Fortunately, my story doesn't end here. I promised you hope, and grace, and that's exactly what I had been given. Because throughout this whole time three people had my back, talked me off of some scary edges, and helped me find my way back. Chris - my husband, my love, my best friend, my soulmate. Julie - my best girl-friend. Mom - my rock. They never gave up on me. They held on with me and helped me find the help I needed to heal. They supported me and loved me. Quite frankly, they're the reason I'm still alive. And I truly mean that. They saved my life.
I'll be honest, I was mad at God. Why was he doing this to me? What did I do that was so terrible that I would deserve this?! Why did he abandon me? There were no breaks. It was just pain and trials upon pain and trials. I know they say that you're as strong as you need to be in the moment or that God won't let you be tested beyond what you can bear.... but I was definitely NOT strong enough and what I could bear was somewhere back around the FIRST open heart surgery. This I couldn't manage. But God doesn't say that it's what you can bear alone. I didn't realize it at the time, but moving in with my parents during those crucial 6 months gave me extra support with James, and the emotional support of my mom that gave me little moments of rest when my world was falling apart. In my darkest moments, when I had no love to give, Chris quietly, and firmly held me in his arms and waited for me to get better. And Julie... one text and that girl is right by my side, without fail. We don't even have to say anything. We'll just hug while she lets me cry. They were Jesus to me during my darkest moments. They were the loving arms of my heavenly Father. I didn't see it in the moment because I had lost sight of the light, but He was there. He hadn't left me.
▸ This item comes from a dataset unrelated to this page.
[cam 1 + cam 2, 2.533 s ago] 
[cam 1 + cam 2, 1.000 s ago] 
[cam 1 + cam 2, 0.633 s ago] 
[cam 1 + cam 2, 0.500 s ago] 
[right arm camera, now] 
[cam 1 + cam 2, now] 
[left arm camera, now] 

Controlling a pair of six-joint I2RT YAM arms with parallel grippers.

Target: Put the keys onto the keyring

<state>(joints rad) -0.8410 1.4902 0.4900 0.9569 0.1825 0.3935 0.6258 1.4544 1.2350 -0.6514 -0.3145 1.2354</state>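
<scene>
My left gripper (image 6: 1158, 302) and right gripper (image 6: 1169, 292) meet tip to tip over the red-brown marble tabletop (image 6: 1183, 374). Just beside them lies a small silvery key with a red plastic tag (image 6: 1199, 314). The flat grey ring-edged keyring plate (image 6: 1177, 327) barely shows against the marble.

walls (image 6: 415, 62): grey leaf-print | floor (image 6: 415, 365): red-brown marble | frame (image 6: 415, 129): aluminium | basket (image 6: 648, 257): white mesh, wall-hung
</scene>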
Spring is a time for renewal, and it most certainly was that for us this year. We moved into our new home and are loving it. Chris was able to get a new, better paying job. The EI FINALLY came through, one week before our house possession (allowing us to cover closing costs!). James is growing like a weed, has SO much personality (he's a total ham!) and got GOOD NEWS at his last cardiology appointment. In December his pulmonary pressure was sitting around 56mmHg at rest (he was sedated) but in April his elevated rate when he was upset (they didn't sedate him this time) was peaking at 50mmHg! That's not normal from what I understand. From everything we've been told, pulmonary pressure either stays the same, or gets worse... so I don't know if I just misunderstood something or something crazy is going on, but either way I'll take it. His report was so good, we don't even have to go back for another echocardiogram for 6 months! Considering we had been preparing for another surgery this year, this is extremely good news!
And that's where we are. It's been a long and hard road for us, but God IS faithful (even when you're mad at him... ps - I'm still mad at him for putting us through this. I would have preferred NOT being tested like this lol). Now that things are starting to settle for us, I'll probably up-date the blog, just for fun, but I knew I needed to post this first.